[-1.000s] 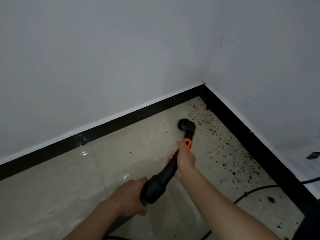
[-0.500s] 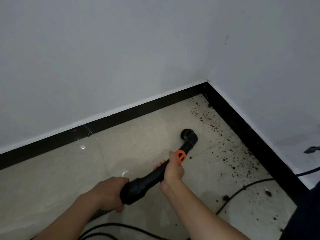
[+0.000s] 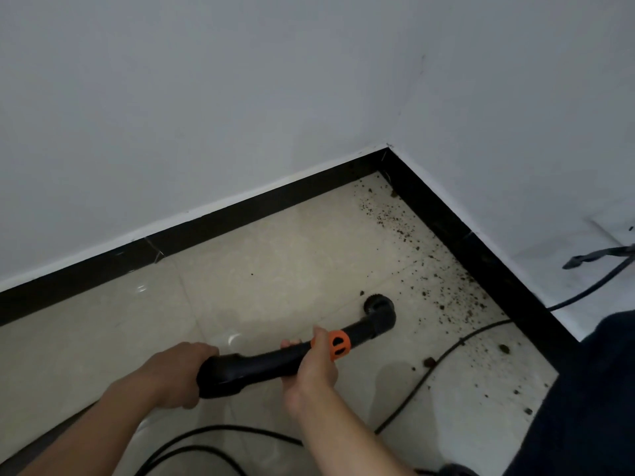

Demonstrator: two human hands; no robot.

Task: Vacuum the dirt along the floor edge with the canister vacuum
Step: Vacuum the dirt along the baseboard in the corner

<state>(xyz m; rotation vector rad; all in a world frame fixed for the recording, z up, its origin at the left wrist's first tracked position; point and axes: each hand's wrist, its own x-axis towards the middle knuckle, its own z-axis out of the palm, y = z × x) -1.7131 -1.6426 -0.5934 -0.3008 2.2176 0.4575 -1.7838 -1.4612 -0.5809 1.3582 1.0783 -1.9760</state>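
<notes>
- Right hand [image 3: 314,369]: my fingers are curled round the black wand [image 3: 261,364], gripping it just behind the orange collar [image 3: 338,344], low in the centre of the frame.
- Left hand [image 3: 178,372]: my fingers are wrapped over the thick rear end of the wand, lower left of centre. The fingertips are hidden beneath it.
- Nozzle [image 3: 378,309]: the round mouth faces down on the floor tile [image 3: 275,269], right of centre and apart from the skirting.
- Change: one second ago the nozzle sat close to the corner [image 3: 387,156] at upper right. I have drawn it back toward me. The wand now lies nearly level across the frame instead of pointing up at the corner.
- Dirt [image 3: 457,290]: brown crumbs remain in a band along the right-hand baseboard [image 3: 481,249], from the corner down to the lower right. The tile left of the nozzle shows only stray specks.
- Judgement: the pull-back appears to have cleared the inner margin of the band only. The strip against the baseboard is not yet done, so further passes must run further right, tight to the edge.
- Caution: the black cord [image 3: 446,355] lies across the dirt just right of the nozzle. It may snag the nozzle or shield crumbs.
</notes>
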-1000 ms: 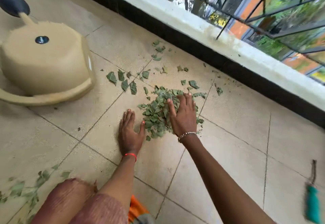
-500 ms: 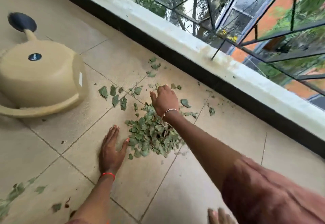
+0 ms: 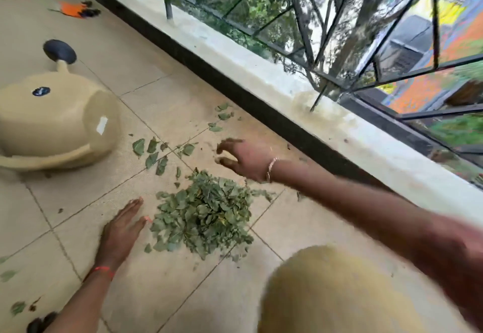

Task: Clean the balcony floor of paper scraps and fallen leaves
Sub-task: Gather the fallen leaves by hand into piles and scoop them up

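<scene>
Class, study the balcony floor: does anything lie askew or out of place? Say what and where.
The beige watering can at the left lies tipped on its side, its base facing the leaf pile. Stray leaves lie scattered outside the pile, between the can and the low wall.

Right hand (image 3: 248, 160): a second ago flat on the leaf pile (image 3: 203, 217), palm down. It is now off the pile and out past its far edge toward the ledge (image 3: 261, 76), fingers curled like a claw and too blurred to tell if they hold anything. Pile tighter and fuller than before, with most of the loose leaves on its ledge side drawn in. View has swung up: more railing (image 3: 300, 19) shows, and a blurred yellow shape (image 3: 339, 293) now fills the lower foreground.
</scene>
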Available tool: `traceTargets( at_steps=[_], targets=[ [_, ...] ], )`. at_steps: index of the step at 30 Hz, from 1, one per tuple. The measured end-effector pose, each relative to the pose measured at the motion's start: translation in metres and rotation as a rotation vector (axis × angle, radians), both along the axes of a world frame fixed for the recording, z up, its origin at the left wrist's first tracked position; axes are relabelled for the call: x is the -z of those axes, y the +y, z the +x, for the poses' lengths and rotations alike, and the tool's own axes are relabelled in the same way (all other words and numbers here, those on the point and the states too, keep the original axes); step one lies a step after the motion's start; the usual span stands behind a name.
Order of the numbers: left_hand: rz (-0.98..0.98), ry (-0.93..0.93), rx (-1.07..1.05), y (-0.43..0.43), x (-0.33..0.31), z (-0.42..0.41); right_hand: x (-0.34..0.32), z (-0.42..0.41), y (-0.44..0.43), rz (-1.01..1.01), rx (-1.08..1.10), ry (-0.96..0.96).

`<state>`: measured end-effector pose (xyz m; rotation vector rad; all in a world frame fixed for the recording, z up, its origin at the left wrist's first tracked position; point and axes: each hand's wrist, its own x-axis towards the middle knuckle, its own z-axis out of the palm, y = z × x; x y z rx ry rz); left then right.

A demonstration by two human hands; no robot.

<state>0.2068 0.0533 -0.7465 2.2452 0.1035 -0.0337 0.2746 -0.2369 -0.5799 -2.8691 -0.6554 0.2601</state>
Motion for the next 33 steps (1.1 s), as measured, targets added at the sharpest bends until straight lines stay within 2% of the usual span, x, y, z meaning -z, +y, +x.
traceTargets(
  at_steps=[2,4,9,12,15,18,21,24,27,31,33],
  targets=[
    [-0.035,0.070,-0.053,-0.005,-0.007,0.004,0.033,-0.023,-0.021,0.261,0.181,0.056],
    [0.019,0.121,-0.062,-0.013,-0.017,0.006,0.064,-0.051,-0.032,0.457,0.371,0.131],
    [0.103,0.092,0.027,-0.050,-0.054,0.035,0.109,-0.074,-0.039,0.697,0.620,0.061],
    [0.101,0.046,0.058,-0.078,-0.075,0.046,0.124,-0.073,-0.051,0.695,0.757,-0.009],
    [0.017,-0.006,0.007,-0.094,-0.080,0.041,0.129,-0.078,-0.071,0.673,0.891,-0.099],
    [-0.038,-0.008,-0.012,-0.099,-0.064,0.034,0.127,-0.082,-0.102,0.563,1.005,-0.204],
    [-0.052,-0.018,-0.028,-0.106,-0.050,0.038,0.130,-0.086,-0.137,0.409,1.106,-0.188],
    [-0.061,-0.041,-0.010,-0.120,-0.043,0.046,0.136,-0.085,-0.163,0.319,1.114,-0.133],
    [-0.016,-0.070,0.147,-0.135,-0.036,0.061,0.142,-0.076,-0.178,0.262,1.115,-0.101],
    [-0.056,-0.076,0.208,-0.147,-0.036,0.088,0.156,-0.062,-0.180,0.315,1.248,-0.085],
    [-0.079,-0.086,0.215,-0.149,-0.035,0.098,0.162,-0.060,-0.162,0.360,1.098,-0.093]
  ],
)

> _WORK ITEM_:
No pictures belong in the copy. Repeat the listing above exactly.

> _OUTPUT FOR THIS EXERCISE_:
[-1.000s] 
[-0.500s] 
[+0.000s] 

Demonstrator: two human hands; no robot.

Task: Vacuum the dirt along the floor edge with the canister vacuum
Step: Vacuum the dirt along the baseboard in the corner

<state>(xyz m; rotation vector rad; all in a world frame fixed for the recording, z up, its origin at the left wrist's first tracked position; point and axes: each hand's wrist, its own x-axis towards the middle knuckle, its own z-axis out of the palm, y = z × x) -1.7131 -1.6426 -0.5934 -0.3008 2.2176 0.4575 -1.7838 -1.4612 -0.5809 1.3582 1.0783 -1.9760</state>
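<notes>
- Right hand [image 3: 314,369]: my fingers are curled round the black wand [image 3: 261,364], gripping it just behind the orange collar [image 3: 338,344], low in the centre of the frame.
- Left hand [image 3: 178,372]: my fingers are wrapped over the thick rear end of the wand, lower left of centre. The fingertips are hidden beneath it.
- Nozzle [image 3: 378,309]: the round mouth faces down on the floor tile [image 3: 275,269], right of centre and apart from the skirting.
- Change: one second ago the nozzle sat close to the corner [image 3: 387,156] at upper right. I have drawn it back toward me. The wand now lies nearly level across the frame instead of pointing up at the corner.
- Dirt [image 3: 457,290]: brown crumbs remain in a band along the right-hand baseboard [image 3: 481,249], from the corner down to the lower right. The tile left of the nozzle shows only stray specks.
- Judgement: the pull-back appears to have cleared the inner margin of the band only. The strip against the baseboard is not yet done, so further passes must run further right, tight to the edge.
- Caution: the black cord [image 3: 446,355] lies across the dirt just right of the nozzle. It may snag the nozzle or shield crumbs.
</notes>
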-1000 ms: 
-500 ms: 
+0 ms: 

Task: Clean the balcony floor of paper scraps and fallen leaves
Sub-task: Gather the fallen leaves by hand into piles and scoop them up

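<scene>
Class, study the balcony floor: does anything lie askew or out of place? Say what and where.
The beige watering can at the left lies tipped on its side, its base facing the leaf pile. Stray leaves lie scattered outside the pile, between the can and the low wall.

Right hand (image 3: 248, 160): a second ago flat on the leaf pile (image 3: 203, 217), palm down. It is now off the pile and out past its far edge toward the ledge (image 3: 261, 76), fingers curled like a claw and too blurred to tell if they hold anything. Pile tighter and fuller than before, with most of the loose leaves on its ledge side drawn in. View has swung up: more railing (image 3: 300, 19) shows, and a blurred yellow shape (image 3: 339, 293) now fills the lower foreground.
</scene>
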Available tool: `traceTargets( at_steps=[_], targets=[ [_, ...] ], )`. at_steps: index of the step at 30 Hz, from 1, one per tuple. The measured end-effector pose, each relative to the pose measured at the motion's start: translation in metres and rotation as a rotation vector (axis × angle, radians), both along the axes of a world frame fixed for the recording, z up, its origin at the left wrist's first tracked position; axes are relabelled for the call: x is the -z of those axes, y the +y, z the +x, for the poses' lengths and rotations alike, and the tool's own axes are relabelled in the same way (all other words and numbers here, those on the point and the states too, keep the original axes); step one lies a step after the motion's start; the usual span stands behind a name.
Order of the numbers: left_hand: rz (-0.98..0.98), ry (-0.93..0.93), rx (-1.07..1.05), y (-0.43..0.43), x (-0.33..0.31), z (-0.42..0.41); right_hand: x (-0.34..0.32), z (-0.42..0.41), y (-0.44..0.43), rz (-1.01..1.01), rx (-1.08..1.10), ry (-0.96..0.96).

`<state>`: measured end-effector pose (xyz m; rotation vector rad; all in a world frame fixed for the recording, z up, its origin at the left wrist's first tracked position; point and axes: each hand's wrist, its own x-axis towards the middle knuckle, its own z-axis out of the palm, y = z × x; x y z rx ry rz); left then right.

A demonstration by two human hands; no robot.

<state>0.2068 0.0533 -0.7465 2.2452 0.1035 -0.0337 0.2746 -0.2369 -0.5799 -2.8691 -0.6554 0.2601</state>
Motion for the next 33 steps (1.1 s), as measured, targets added at the sharpest bends until straight lines stay within 2% of the usual span, x, y, z meaning -z, +y, +x.
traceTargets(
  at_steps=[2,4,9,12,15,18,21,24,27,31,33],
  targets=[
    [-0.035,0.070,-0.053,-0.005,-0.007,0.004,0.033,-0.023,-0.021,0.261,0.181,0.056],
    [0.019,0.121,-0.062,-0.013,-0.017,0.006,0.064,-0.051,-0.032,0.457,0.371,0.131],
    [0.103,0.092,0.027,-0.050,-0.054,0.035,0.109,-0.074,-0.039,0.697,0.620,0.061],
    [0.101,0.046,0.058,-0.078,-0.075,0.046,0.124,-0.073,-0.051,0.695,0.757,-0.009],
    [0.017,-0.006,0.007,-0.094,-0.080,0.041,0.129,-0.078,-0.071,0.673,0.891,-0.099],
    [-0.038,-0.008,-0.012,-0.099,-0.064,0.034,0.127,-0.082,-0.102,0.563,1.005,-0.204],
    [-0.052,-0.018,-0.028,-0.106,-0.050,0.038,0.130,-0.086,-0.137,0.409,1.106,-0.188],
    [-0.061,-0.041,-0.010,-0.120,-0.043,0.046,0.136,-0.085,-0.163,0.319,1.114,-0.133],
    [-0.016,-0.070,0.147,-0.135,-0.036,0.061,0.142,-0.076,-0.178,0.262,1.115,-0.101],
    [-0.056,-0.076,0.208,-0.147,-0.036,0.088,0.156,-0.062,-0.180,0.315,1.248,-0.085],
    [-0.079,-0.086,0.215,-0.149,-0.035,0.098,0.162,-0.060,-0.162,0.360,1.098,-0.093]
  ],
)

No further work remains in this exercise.